Sa victoire est la plus étonnante de la région. Elle-même n'en a pas dormi de la nuit, ou presque. Sa vie vient de prendre un tournant inattendu. «Je suis prête à travailler avec acharnement», assure-t-elle.

Peu de choses ont été écrites à son sujet. La Presse a noté le 27 avril que sa page Facebook fait état de son intérêt pour la lutte et la vodka glacée. «Je suis la procrastination incarnée», y écrit-elle.

«Ça, c'est parce que je fais mes travaux d'école à la dernière minute. Mais je peux vous montrer mon relevé de notes!» réplique-t-elle, fière de son dossier scolaire.

Alexandrine Latendresse a terminé son bac en linguistique et en études russes le 26 avril. Une semaine avant le scrutin! Elle admet ne pas avoir fait campagne «à temps plein», ce qui n'est pas très grave à ses yeux. «C'était trop tard pour annuler les cours», plaide-t-elle. Elle s'apprêtait à entamer une maîtrise en linguistique informatique. C'était avant que les électeurs ne la catapultent aux Communes. Le projet est maintenant en suspens.

Alexandrine Latendresse n'en était pas à sa première campagne électorale. Elle avait également affronté la ministre Verner en 2008. Résultat : 5252 votes (10 %). Elle en a récolté quatre fois plus lundi.

En entrevue, Alexandrine Latendresse a eu du mal à se prononcer sur un dossier chaud: la question nationale. Il a fallu lui demander maintes fois si elle est pour la souveraineté avant qu'elle réponde du bout des lèvres que, «si le projet (de pays) est intéressant», qu'il incarne des valeurs comme la solidarité, elle l'accepterait «probablement».

Elle ne s'est jamais mêlée de politique provinciale, mais elle a déjà voté pour François Legault, à l'époque où il représentait le PQ dans Rousseau.

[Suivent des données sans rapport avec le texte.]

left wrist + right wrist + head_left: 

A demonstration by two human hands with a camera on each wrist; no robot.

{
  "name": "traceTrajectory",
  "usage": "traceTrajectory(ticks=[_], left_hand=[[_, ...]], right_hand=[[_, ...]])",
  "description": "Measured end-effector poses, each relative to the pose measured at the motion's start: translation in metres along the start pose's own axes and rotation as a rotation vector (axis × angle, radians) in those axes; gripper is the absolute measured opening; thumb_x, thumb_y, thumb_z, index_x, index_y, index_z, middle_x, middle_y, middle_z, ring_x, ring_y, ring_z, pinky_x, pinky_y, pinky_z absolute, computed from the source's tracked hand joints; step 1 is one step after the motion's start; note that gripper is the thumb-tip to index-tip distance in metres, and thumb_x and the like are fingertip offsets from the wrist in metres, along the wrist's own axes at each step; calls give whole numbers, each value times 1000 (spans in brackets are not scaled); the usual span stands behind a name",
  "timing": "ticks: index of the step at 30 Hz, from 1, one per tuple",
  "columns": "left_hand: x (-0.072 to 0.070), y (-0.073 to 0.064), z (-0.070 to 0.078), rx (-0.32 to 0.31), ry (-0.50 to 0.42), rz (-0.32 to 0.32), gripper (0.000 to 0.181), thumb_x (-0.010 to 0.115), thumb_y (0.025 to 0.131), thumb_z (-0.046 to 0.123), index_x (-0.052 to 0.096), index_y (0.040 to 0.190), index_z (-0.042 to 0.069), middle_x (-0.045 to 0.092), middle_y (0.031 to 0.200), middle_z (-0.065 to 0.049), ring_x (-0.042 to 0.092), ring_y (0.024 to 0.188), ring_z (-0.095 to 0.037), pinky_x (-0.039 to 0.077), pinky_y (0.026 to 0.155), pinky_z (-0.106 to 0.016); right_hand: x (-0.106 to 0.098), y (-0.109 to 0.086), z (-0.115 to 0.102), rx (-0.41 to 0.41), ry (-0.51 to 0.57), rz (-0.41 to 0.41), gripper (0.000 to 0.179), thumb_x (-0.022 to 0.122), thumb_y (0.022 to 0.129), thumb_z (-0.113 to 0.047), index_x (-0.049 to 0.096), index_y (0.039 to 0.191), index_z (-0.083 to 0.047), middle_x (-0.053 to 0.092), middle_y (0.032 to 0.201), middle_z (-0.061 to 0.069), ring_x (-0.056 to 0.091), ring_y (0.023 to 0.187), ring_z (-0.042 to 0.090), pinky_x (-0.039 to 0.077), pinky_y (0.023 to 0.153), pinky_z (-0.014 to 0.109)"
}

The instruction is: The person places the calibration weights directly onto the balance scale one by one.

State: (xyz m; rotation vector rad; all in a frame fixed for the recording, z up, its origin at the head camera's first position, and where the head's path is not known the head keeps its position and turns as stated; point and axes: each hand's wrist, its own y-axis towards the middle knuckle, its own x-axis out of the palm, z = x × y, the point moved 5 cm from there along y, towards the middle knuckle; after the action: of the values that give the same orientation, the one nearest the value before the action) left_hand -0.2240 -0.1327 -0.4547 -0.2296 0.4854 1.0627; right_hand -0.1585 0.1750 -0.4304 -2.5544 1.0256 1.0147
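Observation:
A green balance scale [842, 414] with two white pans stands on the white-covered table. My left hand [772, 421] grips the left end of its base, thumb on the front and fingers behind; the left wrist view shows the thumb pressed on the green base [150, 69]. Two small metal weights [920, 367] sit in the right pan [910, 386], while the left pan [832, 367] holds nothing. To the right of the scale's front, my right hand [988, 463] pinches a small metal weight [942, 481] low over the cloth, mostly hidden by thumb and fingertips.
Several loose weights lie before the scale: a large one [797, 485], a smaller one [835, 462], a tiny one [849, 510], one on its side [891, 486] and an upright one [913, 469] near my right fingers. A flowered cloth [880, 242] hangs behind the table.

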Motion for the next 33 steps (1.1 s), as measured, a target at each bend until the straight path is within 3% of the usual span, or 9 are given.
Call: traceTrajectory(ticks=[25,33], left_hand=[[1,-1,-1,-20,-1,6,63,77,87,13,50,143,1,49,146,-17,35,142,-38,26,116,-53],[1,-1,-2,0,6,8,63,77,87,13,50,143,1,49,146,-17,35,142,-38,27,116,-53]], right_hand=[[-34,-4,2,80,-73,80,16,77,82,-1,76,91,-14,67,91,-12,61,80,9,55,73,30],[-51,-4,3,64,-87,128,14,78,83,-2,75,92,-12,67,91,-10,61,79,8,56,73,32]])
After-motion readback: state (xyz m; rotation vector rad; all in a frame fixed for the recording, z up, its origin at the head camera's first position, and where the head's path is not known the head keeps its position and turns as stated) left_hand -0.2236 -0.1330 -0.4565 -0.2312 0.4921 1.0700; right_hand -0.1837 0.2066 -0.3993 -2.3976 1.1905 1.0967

Un homme qui ne tient pas exactement le même discours que le NPD... «C'était un bon député», explique la jeune femme, qui a grandi à L'Épiphanie.

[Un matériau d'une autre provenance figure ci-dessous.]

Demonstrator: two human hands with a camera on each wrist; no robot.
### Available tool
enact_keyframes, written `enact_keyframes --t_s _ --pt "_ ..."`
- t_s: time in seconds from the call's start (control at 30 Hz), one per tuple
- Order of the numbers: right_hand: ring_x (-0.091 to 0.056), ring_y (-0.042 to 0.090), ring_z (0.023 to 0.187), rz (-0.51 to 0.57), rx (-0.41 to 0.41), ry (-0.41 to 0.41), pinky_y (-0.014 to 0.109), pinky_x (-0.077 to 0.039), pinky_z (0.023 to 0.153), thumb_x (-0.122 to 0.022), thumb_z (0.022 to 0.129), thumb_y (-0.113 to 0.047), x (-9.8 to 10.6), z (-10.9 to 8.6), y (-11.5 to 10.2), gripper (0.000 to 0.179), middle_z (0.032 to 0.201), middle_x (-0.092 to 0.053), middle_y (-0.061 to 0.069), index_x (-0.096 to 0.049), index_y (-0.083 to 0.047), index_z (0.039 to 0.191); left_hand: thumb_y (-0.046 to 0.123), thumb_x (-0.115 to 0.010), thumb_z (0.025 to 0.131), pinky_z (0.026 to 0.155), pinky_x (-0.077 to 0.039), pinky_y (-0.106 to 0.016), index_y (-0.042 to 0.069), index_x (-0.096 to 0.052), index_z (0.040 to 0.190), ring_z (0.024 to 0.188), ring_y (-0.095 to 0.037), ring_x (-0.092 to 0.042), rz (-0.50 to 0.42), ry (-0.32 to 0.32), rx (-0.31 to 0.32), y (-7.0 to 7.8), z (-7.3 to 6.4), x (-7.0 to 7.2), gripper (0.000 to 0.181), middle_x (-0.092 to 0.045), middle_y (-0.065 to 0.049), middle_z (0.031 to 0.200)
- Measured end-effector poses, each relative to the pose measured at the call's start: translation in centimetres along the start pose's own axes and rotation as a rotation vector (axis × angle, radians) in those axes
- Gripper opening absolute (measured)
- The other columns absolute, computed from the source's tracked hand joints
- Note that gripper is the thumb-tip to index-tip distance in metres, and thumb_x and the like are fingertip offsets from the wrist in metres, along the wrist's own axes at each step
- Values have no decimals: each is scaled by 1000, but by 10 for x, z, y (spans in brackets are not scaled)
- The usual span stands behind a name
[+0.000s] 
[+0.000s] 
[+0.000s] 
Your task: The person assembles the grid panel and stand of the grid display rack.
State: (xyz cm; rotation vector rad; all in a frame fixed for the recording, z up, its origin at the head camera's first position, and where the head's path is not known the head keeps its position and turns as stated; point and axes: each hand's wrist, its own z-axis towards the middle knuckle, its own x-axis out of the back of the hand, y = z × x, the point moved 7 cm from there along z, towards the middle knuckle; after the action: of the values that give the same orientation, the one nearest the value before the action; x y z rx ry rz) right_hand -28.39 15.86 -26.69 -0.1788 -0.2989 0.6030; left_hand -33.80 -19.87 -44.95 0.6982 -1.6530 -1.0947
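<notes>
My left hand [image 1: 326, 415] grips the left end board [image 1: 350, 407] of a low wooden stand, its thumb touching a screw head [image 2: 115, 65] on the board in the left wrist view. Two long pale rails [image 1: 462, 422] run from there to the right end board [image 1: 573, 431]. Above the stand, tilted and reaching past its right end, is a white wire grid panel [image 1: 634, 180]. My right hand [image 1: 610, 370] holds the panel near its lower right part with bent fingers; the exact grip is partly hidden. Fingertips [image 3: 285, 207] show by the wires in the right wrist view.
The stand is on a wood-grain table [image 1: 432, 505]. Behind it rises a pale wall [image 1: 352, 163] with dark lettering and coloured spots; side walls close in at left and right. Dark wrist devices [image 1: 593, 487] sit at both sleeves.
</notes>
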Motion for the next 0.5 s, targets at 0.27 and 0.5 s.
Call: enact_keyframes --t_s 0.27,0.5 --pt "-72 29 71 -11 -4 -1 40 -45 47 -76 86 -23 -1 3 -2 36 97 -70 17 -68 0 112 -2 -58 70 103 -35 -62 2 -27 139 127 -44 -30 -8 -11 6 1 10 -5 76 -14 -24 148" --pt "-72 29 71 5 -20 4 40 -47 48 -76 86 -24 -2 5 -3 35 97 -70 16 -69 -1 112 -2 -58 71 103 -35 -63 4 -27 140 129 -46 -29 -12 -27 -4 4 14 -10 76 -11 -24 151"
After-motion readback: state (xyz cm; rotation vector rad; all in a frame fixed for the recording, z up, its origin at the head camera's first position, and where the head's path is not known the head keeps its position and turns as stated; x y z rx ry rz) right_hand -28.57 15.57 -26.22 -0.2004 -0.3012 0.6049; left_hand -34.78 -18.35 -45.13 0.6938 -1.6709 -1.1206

Elle a quitté la région à 17 ans pour étudier en sciences de la nature, puis en arts et lettres, au cégep de Rimouski. C'est là qu'elle a rencontré des militants néo-démocrates, dont Guy Caron, élu lui aussi lundi.

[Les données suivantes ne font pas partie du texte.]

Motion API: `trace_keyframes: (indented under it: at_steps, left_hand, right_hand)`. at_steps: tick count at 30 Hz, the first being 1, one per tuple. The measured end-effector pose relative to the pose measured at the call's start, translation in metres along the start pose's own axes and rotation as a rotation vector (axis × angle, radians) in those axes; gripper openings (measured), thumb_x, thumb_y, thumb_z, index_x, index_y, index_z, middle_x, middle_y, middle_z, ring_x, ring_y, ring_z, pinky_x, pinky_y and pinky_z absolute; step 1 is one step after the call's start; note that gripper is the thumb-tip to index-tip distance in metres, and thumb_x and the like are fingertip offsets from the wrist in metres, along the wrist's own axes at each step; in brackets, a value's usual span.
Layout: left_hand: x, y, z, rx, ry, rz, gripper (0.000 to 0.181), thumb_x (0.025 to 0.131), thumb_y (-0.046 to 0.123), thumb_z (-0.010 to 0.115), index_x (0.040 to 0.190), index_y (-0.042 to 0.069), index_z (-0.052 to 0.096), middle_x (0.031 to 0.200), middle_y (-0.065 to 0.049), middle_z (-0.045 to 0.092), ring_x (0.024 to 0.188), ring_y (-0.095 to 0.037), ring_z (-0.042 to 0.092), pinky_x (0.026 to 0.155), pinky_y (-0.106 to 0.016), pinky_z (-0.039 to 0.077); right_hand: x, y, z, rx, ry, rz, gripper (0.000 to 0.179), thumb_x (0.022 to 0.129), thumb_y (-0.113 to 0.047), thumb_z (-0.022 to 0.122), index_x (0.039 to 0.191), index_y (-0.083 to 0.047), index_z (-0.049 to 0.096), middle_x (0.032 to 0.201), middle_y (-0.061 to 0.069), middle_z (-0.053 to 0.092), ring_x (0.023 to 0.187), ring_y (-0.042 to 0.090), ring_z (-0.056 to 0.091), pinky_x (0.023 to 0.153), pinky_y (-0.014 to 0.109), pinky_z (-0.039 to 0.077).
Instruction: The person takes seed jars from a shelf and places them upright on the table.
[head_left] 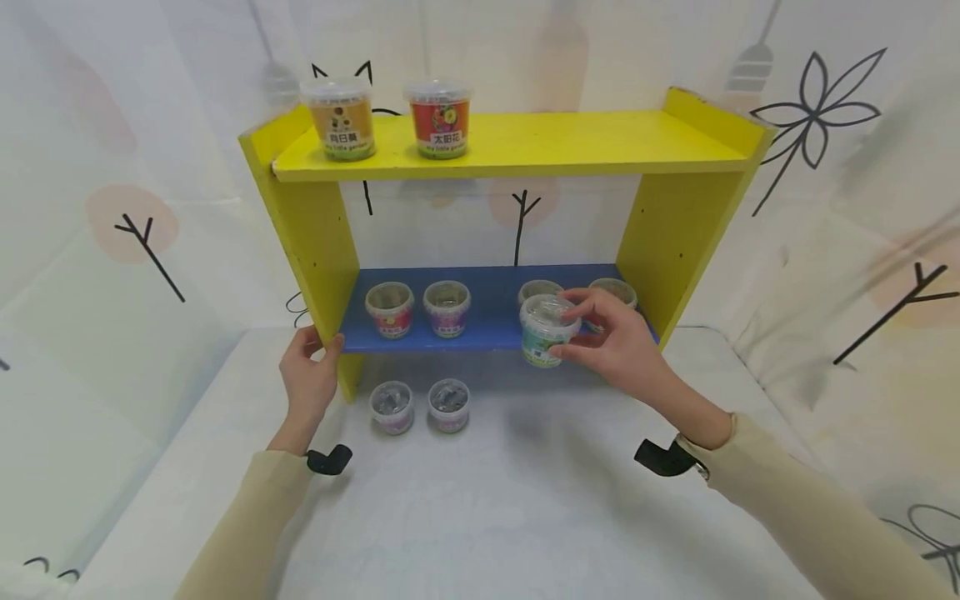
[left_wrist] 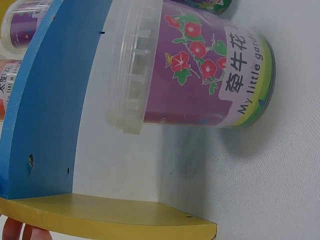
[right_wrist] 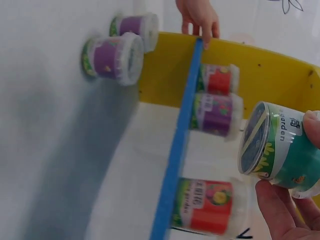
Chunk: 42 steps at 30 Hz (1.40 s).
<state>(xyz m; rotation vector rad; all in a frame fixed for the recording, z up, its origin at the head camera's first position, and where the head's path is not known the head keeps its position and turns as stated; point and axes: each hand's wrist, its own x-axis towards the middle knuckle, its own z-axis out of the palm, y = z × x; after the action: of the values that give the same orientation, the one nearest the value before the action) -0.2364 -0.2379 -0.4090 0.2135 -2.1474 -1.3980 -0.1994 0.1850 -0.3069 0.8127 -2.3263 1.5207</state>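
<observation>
Two tubs (head_left: pixel 390 117) stand on the top shelf (head_left: pixel 570 142), four on the lower shelf (head_left: pixel 487 321), two beneath.

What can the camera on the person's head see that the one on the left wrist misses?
Only the head view shows the yellow top shelf with an orange cup and a red cup, and the right hand gripping a green cup in front of the blue shelf. Only the left wrist view shows the flower label on a purple cup close up. Both share the blue shelf, the yellow side panel and the left hand, whose fingers hold that panel.
</observation>
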Motion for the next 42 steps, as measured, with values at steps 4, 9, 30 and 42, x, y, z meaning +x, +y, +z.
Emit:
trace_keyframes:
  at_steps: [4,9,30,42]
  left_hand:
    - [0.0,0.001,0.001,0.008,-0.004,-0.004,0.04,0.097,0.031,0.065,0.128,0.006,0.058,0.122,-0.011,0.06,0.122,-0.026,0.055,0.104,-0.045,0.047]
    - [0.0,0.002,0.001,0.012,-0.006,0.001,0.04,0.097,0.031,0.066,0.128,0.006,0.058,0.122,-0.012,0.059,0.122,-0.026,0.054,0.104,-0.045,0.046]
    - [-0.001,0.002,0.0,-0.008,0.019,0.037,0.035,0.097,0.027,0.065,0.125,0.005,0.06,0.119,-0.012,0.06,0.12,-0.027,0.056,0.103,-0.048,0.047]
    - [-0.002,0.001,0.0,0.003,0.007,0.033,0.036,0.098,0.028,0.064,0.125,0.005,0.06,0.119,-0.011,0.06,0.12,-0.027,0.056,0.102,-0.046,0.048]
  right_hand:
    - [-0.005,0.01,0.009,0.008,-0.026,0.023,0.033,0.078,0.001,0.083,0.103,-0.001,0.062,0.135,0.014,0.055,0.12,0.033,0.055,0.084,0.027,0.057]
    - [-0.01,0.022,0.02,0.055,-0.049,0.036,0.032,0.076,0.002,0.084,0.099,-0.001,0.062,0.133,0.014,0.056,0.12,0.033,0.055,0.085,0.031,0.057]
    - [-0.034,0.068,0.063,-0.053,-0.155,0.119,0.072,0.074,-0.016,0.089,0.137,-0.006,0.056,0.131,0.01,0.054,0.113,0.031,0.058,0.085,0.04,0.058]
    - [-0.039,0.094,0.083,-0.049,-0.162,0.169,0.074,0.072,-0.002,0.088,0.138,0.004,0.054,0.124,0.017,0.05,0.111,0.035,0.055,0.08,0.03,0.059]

En 2005, elle a fait un certificat en études russes à l'Université Laval. Elle s'est envolée pour Moscou l'année suivante dans le cadre d'un échange étudiant. Elle a étudié l'histoire et la politique à l'Université de sciences sociales de Moscou pendant un an. Elle a donné des cours de français à de jeunes Russes, qu'elle a initiés à la littérature québécoise, de Menaud, maître-draveur aux oeuvres de Michel Tremblay.

En 2007, elle a déménagé à Montréal, en plein coeur du Plateau. «C'est le début de mon engagement au NPD.» Elle est devenue bénévole pour Thomas Mulcair lors de la partielle de 2007 dans Outremont.

De retour à Québec en 2008 pour étudier au baccalauréat, elle a accepté l'invitation du NPD de porter ses couleurs dans Louis-Saint-Laurent. «Tu as un bagage intéressant. Ce serait bien que tu te présentes», lui a-t-on dit au NPD. «J'avais le goût d'essayer ça. Je me suis toujours intéressée à la politique.»

L'Infoman Jean-René Dufort a alors diffusé une capsule sur la candidate néophyte. C'est elle qui, à 5 ans, lançait le célèbre «Du fromage, S.V.P.!» dans une publicité des producteurs de lait.

En mars dernier, le NPD lui a fait la même proposition, mais elle n'a pas parlé à Jack Layton, «trop débordé» selon elle. «Je me suis dit: pourquoi pas? Je me sentais plus prête encore.»

Alexandrine Latendresse rejette l'étiquette de «poteau». «On dit tout le temps que les jeunes ne s'intéressent pas à la politique. Et après, quand il y en a qui s'engagent, on leur tape sur la tête. Comme s'il fallait avoir tout vécu!»

La résidante de Beauport-Limoilou entend déménager dans Louis-Saint-Laurent, en plus d'avoir un pied-à-terre à Ottawa. Elle se dit «passionnée d'environnement» - elle a travaillé dans un camp de vacances «écologique» durant quelques étés - et s'intéresse aux droits des Autochtones. Louis-Saint-Laurent regroupe le village huron de Wendake, L'Ancienne-Lorette et une partie de Québec.